Yes the agent's IP, and with multiple agents, one would probably use k8s for the nodes, then configure ingest. This is the next step for the cleaml-serving, adding support for KFServing or manually configuring the ingest. wdyt?
AgitatedDove14 - it does have boto but the clearml-serving installation and code refers to older commit hash and hence the task was not using them - https://github.com/allegroai/clearml-serving/blob/main/clearml_serving/serving_service.py#L217
Also btw, is this supposed to be screenshot from community verison? https://github.com/manojlds/clearml-serving/blob/main/docs/webapp_screenshots.gif
I think you are correct, it seems like it is missing requirements to boto/azure/google (I will make sure this is added). In the meantime, you can stop the "triton serving engine" Task, reset it, add boto3 to the installed packages and relaunch.

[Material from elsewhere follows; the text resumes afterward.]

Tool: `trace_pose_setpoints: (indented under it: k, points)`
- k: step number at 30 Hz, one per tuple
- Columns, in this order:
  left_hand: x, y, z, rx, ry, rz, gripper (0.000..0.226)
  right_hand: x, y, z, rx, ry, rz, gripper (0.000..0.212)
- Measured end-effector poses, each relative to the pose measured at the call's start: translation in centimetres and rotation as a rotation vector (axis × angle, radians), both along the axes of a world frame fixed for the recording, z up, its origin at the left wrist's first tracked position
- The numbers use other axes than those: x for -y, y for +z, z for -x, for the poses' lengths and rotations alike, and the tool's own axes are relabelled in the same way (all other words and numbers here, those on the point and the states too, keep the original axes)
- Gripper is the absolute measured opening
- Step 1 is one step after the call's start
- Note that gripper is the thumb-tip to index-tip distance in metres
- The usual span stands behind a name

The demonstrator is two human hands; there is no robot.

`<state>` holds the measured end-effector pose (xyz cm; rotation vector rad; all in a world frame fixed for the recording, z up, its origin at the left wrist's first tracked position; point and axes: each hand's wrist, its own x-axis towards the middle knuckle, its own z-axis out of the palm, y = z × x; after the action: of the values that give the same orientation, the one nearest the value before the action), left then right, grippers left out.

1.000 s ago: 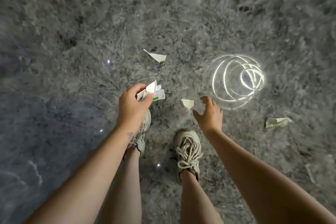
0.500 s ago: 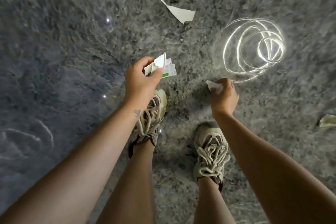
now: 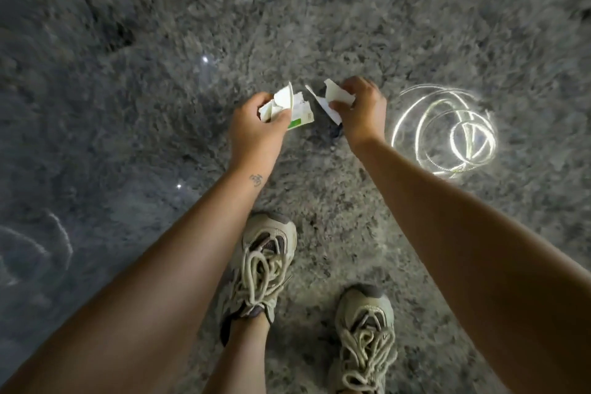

That said your main issue might be packaging the python model. Basically you need to create a model from the entire folder (with whatever there is inside the folder), then Triton should be able to run it (if the config.pbtxt is correct).
m = OutputModel() m.update_weights_package(weights_path='path/goes/here/')
Do we launch multiple gorups of these in different projects?
Actually Triton can serve multiple models and the endpoints/models are controlled from the clearml-serving.
The only issue is adding a load-balancer in front of multiple nodes to balance the requests between them. wdyt?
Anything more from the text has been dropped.